:: Material for the task ::
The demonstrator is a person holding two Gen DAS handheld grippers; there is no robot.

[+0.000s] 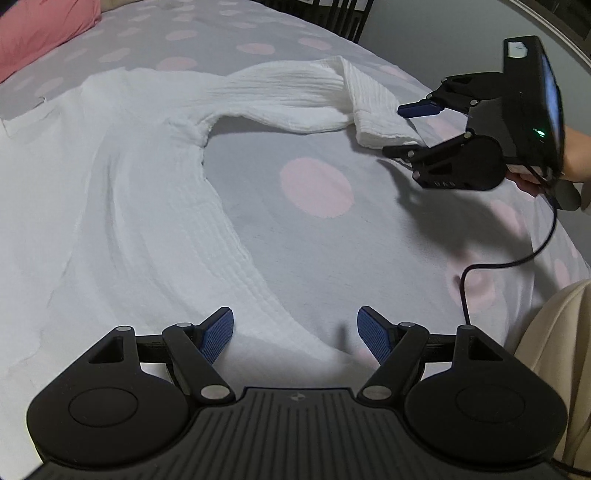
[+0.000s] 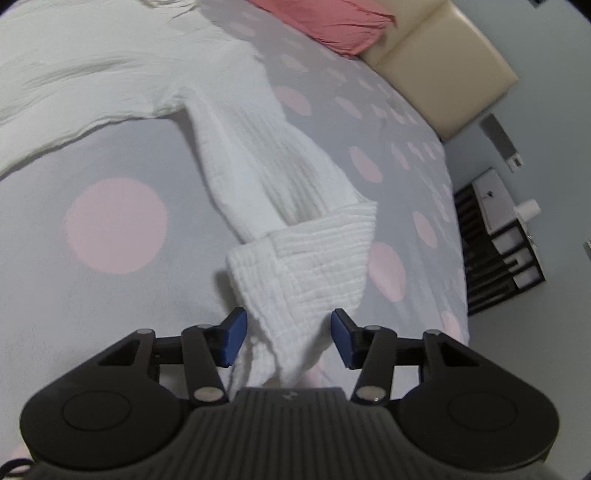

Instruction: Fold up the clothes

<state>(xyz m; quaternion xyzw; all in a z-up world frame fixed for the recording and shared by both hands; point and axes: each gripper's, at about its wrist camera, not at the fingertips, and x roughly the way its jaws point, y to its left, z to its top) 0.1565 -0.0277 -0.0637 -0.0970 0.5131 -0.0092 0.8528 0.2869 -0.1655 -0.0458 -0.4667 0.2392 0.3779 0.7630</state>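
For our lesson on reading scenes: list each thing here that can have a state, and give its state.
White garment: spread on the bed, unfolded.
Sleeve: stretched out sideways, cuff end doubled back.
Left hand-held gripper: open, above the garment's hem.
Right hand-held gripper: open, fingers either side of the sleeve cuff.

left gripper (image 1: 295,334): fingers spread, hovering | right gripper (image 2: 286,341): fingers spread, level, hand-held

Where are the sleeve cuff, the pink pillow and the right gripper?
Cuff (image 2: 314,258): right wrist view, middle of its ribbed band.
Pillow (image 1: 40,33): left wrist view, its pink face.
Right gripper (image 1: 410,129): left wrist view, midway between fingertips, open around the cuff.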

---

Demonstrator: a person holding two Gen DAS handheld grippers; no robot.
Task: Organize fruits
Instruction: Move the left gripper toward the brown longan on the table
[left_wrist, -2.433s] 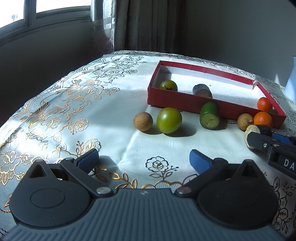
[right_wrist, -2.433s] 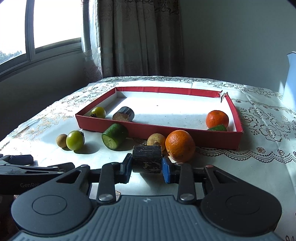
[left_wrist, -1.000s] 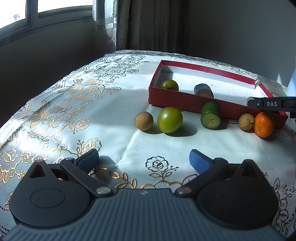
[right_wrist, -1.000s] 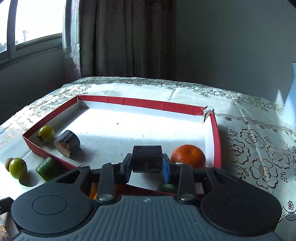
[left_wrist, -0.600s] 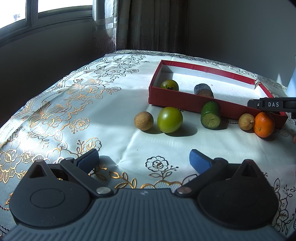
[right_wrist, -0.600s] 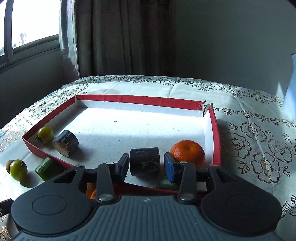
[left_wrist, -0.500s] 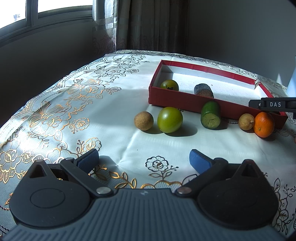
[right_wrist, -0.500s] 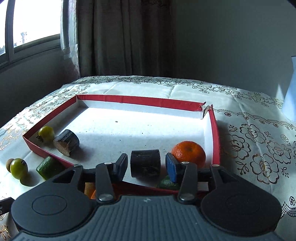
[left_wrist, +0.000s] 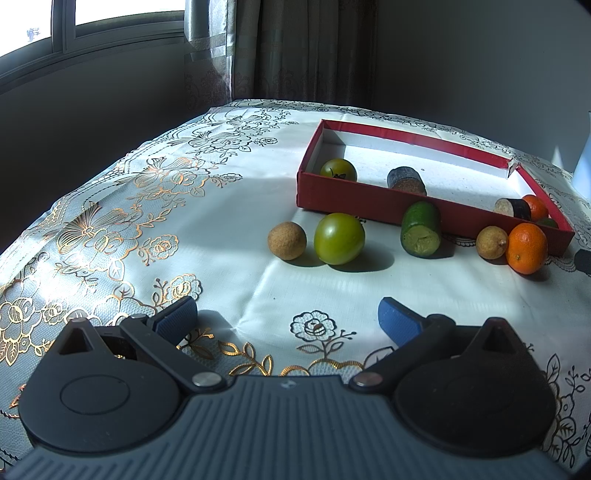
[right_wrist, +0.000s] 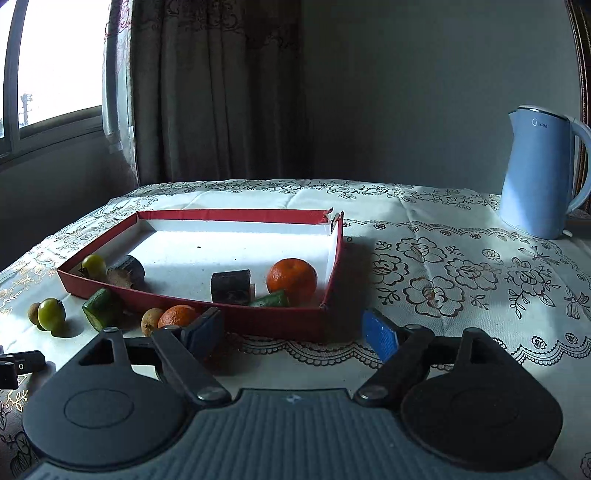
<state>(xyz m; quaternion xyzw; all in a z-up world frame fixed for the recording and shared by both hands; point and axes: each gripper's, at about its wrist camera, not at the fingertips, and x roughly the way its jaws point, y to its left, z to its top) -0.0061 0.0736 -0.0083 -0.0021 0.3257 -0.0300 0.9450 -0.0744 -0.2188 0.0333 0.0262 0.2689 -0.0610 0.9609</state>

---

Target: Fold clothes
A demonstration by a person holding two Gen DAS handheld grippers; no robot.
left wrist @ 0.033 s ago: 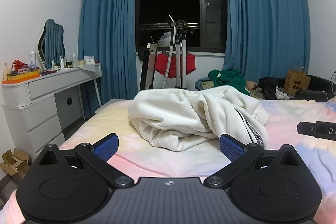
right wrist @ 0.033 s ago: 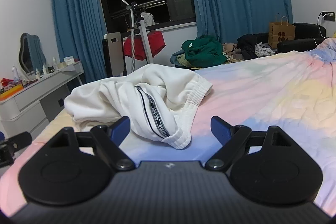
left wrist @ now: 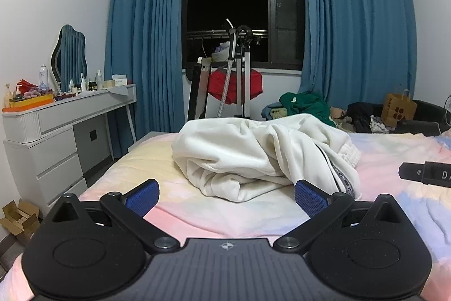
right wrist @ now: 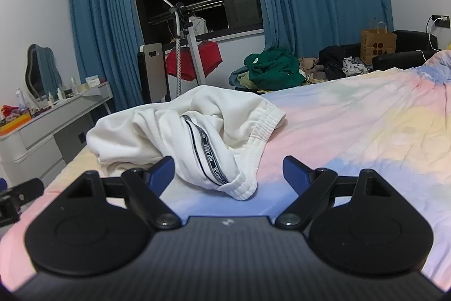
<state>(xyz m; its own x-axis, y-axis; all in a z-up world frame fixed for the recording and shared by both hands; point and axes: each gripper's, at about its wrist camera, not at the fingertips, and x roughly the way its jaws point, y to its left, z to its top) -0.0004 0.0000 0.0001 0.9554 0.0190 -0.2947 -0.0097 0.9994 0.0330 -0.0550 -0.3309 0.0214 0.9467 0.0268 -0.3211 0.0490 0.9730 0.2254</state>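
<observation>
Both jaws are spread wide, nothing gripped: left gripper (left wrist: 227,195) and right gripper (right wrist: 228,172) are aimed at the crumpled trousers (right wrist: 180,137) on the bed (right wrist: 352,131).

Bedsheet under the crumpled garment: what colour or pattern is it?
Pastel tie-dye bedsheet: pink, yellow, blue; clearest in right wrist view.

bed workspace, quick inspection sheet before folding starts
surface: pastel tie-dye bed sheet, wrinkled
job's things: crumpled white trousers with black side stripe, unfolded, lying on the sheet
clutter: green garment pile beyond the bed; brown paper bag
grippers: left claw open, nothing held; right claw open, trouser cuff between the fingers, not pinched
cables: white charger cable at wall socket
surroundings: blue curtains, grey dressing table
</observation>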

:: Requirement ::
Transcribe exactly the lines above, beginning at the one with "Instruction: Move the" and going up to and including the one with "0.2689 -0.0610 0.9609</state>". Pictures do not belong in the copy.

:: Task solution ::
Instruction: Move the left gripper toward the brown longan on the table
[left_wrist, -2.433s] 
[right_wrist, -2.433s] 
[left_wrist, -1.000s] 
[right_wrist, -1.000s] 
[left_wrist, -0.600s] 
[right_wrist, -0.600s] 
[left_wrist, -0.500s] 
[right_wrist, -0.500s] 
[left_wrist, +0.000s] 
[right_wrist, +0.000s] 
<state>(xyz m; quaternion xyzw; all in a z-up world frame fixed for the recording and shared by both hands; point and axes: each gripper's, at about its wrist camera, not at the fingertips, and x roughly the way its jaws point, y to its left, z to its top) -0.0061 0.0736 -0.0083 -0.0021 0.3257 -0.0300 0.9450 -0.0744 -0.2188 0.0333 0.0262 0.2689 -0.0610 0.9609</state>

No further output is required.